Furthermore, it naturally brings the benefits of high scalability,
faster network convergence, and reduced operational complexity, and
we call it light-weighted EVPNs because of these advantages.
1.2. Overview
In [RFC7432], the C-MACs is advertised via RT-2 route. This behavior
is inheritted by [I-D.ietf-bess-srv6-services]. but in order to
solve the C-MAC overload problem for RRs and ASBRs, we have to return
to a PBB-like dataplane C-MAC learning procedures.
We discuss all the requirements for a light-weighted EVPN solution
which pushes no C-MAC entries into the backbone network in Section 2.
Note that some of these requirements is not supported well by PBB
EVPN.
In this document, the light-weighted EVPN solutions are also called
as EVPN-lite for short.
Note that the EVI here corresponds to the I-Component of [RFC7623],
not the B-Component.
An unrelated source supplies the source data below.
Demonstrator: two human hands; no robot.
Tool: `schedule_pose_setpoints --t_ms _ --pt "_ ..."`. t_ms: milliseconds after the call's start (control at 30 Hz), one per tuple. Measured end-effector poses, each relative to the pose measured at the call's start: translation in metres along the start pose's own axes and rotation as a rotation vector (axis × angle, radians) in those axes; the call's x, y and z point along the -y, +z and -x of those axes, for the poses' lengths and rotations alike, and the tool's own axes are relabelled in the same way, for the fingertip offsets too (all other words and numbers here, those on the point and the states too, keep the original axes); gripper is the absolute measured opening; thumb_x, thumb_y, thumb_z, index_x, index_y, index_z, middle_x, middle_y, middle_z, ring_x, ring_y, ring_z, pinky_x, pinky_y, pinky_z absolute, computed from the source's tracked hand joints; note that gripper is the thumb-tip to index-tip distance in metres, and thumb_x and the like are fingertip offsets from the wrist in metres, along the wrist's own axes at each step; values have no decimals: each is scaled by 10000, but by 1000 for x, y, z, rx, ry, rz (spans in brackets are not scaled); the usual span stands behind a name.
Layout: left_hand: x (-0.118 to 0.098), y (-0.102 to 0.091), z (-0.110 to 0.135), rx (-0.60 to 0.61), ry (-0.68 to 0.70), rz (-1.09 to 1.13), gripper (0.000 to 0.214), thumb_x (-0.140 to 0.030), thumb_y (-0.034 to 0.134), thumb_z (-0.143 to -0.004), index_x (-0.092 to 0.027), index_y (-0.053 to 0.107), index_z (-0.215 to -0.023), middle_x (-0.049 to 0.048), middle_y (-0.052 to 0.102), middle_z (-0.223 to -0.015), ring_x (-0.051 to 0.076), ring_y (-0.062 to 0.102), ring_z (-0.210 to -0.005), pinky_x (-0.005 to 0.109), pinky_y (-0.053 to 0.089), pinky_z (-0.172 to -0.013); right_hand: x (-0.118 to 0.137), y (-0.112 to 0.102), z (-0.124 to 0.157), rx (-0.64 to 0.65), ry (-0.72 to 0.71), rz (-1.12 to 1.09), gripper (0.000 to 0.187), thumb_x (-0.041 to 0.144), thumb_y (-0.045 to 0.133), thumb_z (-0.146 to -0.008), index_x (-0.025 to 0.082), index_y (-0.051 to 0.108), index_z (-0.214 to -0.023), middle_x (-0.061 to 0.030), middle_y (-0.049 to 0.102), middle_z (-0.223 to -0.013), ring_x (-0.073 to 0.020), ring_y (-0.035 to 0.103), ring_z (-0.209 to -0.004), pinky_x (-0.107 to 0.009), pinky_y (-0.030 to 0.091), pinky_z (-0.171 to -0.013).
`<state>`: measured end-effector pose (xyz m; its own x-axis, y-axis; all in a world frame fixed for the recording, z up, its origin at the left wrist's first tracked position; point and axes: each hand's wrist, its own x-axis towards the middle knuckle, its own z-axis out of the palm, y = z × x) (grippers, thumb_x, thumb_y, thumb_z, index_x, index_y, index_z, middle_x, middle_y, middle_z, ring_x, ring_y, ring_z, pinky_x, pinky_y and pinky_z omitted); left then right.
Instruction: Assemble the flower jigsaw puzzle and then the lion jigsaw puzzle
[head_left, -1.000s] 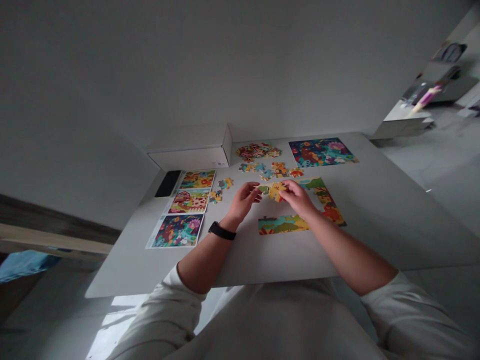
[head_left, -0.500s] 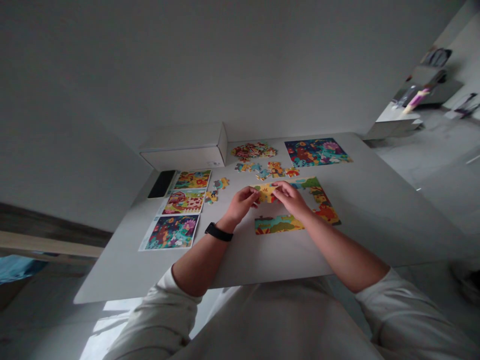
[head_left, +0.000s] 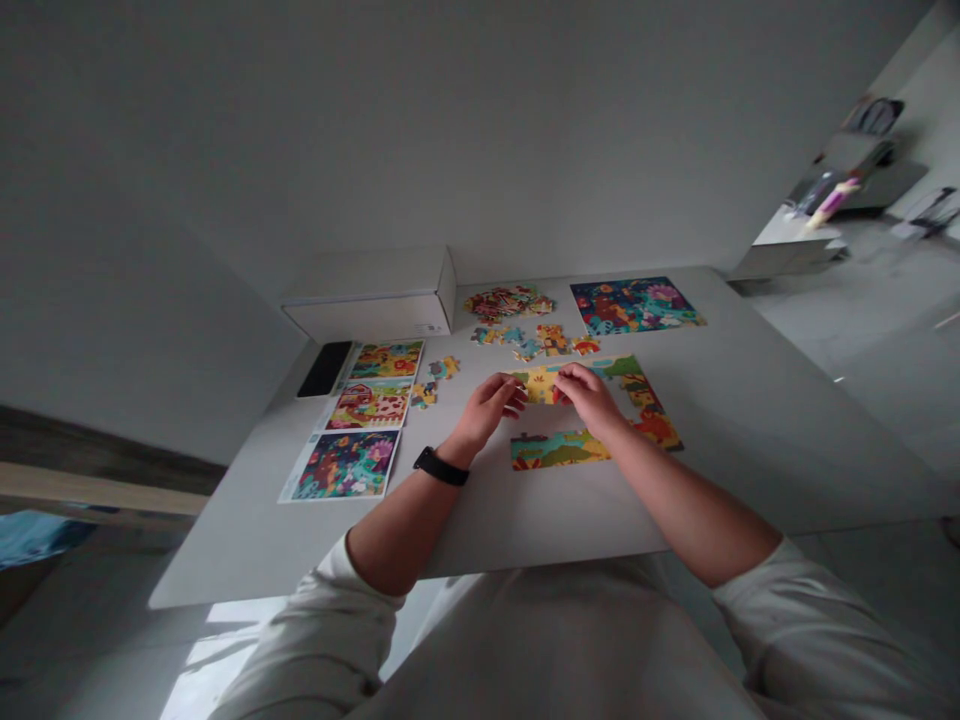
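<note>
Between my two hands is a small joined strip of yellow jigsaw puzzle pieces (head_left: 538, 383). My left hand (head_left: 486, 412) pinches its left end, thumb and fingers close together. My right hand (head_left: 589, 396) grips the right end, where a bit of red shows by the fingertips. Just around the strip lies a partly joined puzzle border (head_left: 559, 450), with green, blue and orange animal scenery along its near, right and far sides. My right forearm crosses over its near edge and hides part of it.
Loose puzzle pieces (head_left: 553, 340) lie beyond my hands, more (head_left: 444, 368) to the left. Behind them is a heap of pieces (head_left: 504, 302). A finished dark-blue puzzle (head_left: 637, 305), picture cards (head_left: 345, 465), a black phone (head_left: 324, 369) and a white box (head_left: 367, 312) surround the work.
The yellow strip and my right fingers have shifted slightly to the right. My left fingers have spread a little at the strip's left end. The other pieces lie as before.
</note>
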<state>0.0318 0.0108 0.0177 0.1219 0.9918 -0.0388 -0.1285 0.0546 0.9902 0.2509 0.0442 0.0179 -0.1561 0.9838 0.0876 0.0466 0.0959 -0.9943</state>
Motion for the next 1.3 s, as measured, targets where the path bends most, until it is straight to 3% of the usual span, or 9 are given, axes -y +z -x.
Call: schedule_pose_setpoints --t_ms 167,467,767,900,1100,1167,1300 --pt "-1 0 1 -16 -19 -7 485 -634 784 -887 -192 634 -1019 48 750 -928 139 709 -770 241 557 -651 0 0 -2 -47 25 -58 427 654 773 -773 261 620 -839 -8 705 -751 -197 660 -716 -292 508 -624" --pt "-3 5 5 124 -43 -78 515 -623 862 -824 -187 613 -936 15 711 -781 105 633 -579 233 525 -546 -3 1 -1 -1 -12 -39 458 688 768 -797 254 628 -848 -5 715 -785 -186 655 -727 -302 524 -677" --pt "2 2 0 39 15 -82 522 -650 838 -827 -195 594 -902 0 675 -729 116 633 -608 217 505 -505 -4 -2 -4 -58 46 -50 500 761 726 -834 288 633 -965 -33 753 -919 -224 716 -821 -311 553 -637" --pt "1 3 0 47 27 -82 549 -676 842 -815 -195 593 -898 -2 670 -713 119 632 -606 216 509 -502 3 -27 -16 -113 -6 -60 483 726 762 -840 303 656 -1047 -48 755 -1013 -230 716 -873 -327 575 -672" --pt "0 7 3 72 39 -99 528 -658 846 -823 -189 619 -910 3 678 -727 120 651 -623 202 512 -494 20 -98 -33 -275 -177 45 413 630 732 -907 295 696 -1146 -42 752 -1067 -202 710 -903 -310 579 -722" --pt "1 10 2 96 36 -110 522 -647 859 -813 -187 632 -910 9 683 -742 127 661 -639 204 528 -487 27 -113 -30 -220 -185 115 391 606 733 -916 283 722 -1136 -45 758 -1041 -210 711 -910 -322 585 -740" --pt "3 23 -4 167 28 -184 470 -610 855 -837 -181 675 -905 28 690 -748 141 665 -638 218 550 -460 38 -115 -19 158 -121 256 365 538 762 -916 274 775 -1168 -62 783 -1081 -234 721 -975 -369 606 -837"
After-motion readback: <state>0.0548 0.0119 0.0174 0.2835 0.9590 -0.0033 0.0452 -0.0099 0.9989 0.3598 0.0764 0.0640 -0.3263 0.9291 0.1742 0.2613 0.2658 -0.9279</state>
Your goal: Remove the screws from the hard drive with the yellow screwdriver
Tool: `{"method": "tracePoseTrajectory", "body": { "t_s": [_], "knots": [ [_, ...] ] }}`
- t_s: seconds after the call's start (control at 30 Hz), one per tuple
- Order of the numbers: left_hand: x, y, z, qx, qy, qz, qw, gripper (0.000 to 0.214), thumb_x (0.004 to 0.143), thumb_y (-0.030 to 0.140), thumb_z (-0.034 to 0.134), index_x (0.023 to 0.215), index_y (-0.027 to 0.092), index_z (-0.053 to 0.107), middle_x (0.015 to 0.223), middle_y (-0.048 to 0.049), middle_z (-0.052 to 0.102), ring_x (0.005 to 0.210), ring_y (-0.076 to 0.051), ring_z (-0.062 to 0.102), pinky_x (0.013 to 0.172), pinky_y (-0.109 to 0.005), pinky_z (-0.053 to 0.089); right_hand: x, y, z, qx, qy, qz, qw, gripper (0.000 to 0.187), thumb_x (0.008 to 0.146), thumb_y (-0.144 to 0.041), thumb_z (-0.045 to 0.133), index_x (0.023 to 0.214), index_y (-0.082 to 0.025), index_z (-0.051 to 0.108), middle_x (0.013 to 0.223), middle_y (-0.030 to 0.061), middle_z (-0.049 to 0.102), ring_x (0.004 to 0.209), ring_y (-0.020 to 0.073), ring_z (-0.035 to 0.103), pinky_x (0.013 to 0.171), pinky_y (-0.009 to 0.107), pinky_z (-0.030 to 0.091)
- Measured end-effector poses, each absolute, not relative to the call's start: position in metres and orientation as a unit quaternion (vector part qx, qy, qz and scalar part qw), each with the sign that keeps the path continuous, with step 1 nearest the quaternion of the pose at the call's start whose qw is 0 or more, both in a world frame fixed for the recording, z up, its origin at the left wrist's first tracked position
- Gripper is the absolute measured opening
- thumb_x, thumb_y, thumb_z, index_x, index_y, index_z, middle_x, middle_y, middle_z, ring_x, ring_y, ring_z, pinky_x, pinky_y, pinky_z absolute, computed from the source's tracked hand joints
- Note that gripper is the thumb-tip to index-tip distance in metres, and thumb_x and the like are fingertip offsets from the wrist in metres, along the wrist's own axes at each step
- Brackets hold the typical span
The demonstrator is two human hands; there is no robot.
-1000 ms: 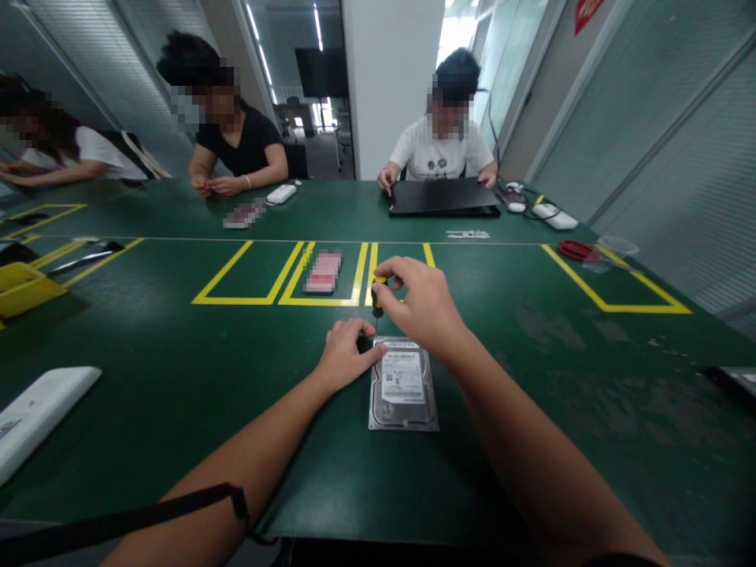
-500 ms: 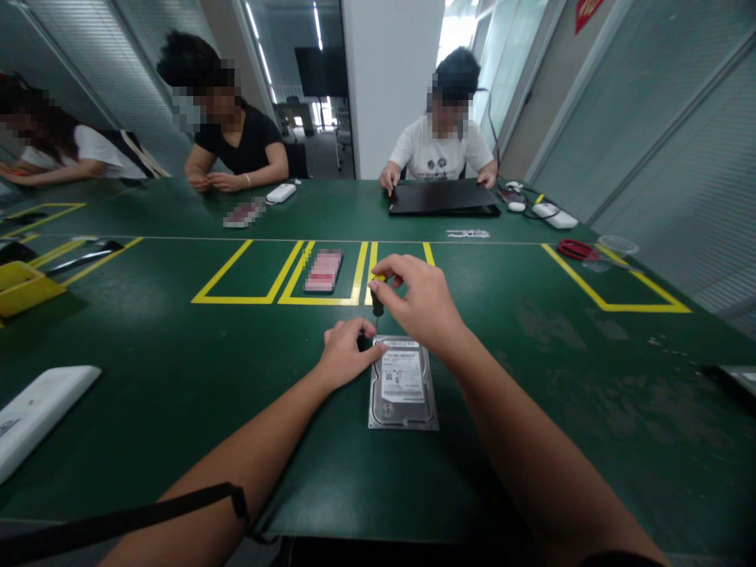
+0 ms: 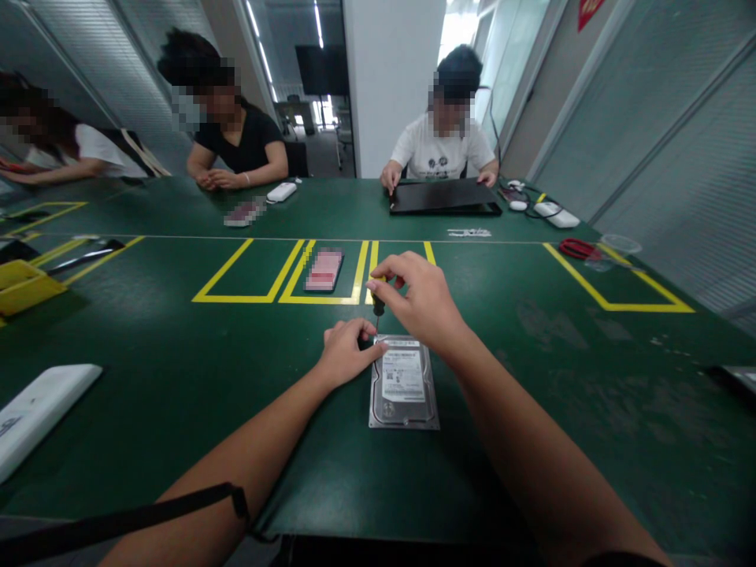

In fact, there will be no typical B-components
in EVPN-lite SRv6 solutions.
1.3. Terminology
Most of the terminology used in this documents comes from [RFC7432]
and [I-D.ietf-bess-srv6-services] except for the following:
* Light-weighted EVPN: The EVPN solution with high scalability and
reduced operational complexity.
* EVPN-lite: The Light-weighted EVPN is also called EVPN-lite for
short.
* C-MAC: Customer MAC, it is the same as the C-MAC of PBB EVPN.
* ISID: a broadcast domain identifier in PBB I-Component.
* LDV: Local Discreminating Value. It is similar to the Local
Discreminating Value of type 3 ESI.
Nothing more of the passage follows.